An exact copy of all the data below is needed, without its pictures.

* **Source material**
┌──
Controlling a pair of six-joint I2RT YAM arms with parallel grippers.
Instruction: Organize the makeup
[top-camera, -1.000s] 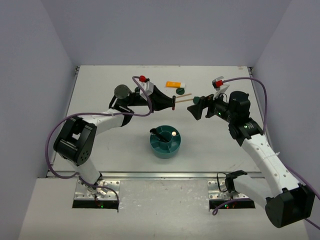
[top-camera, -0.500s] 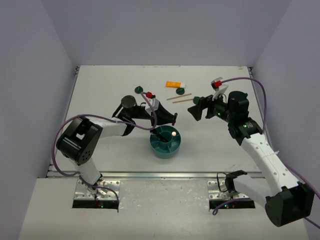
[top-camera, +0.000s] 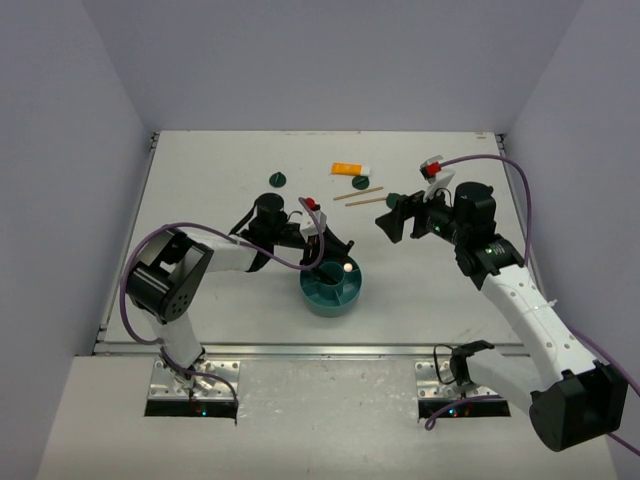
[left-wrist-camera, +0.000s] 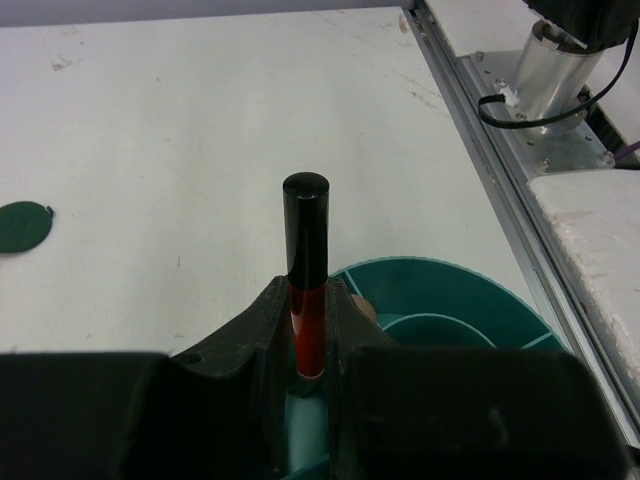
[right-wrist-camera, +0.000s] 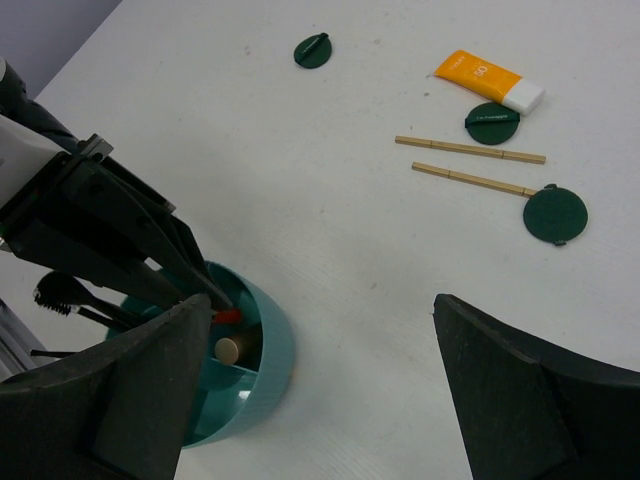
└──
* **Response to the exercise**
Controlling a pair of six-joint I2RT YAM arms with parallel grippers.
Instruction: Organize the makeup
[top-camera, -1.000s] 
[top-camera, -0.500s] 
[top-camera, +0.000s] 
[left-wrist-camera, +0.000s] 
[right-wrist-camera, +0.000s] 

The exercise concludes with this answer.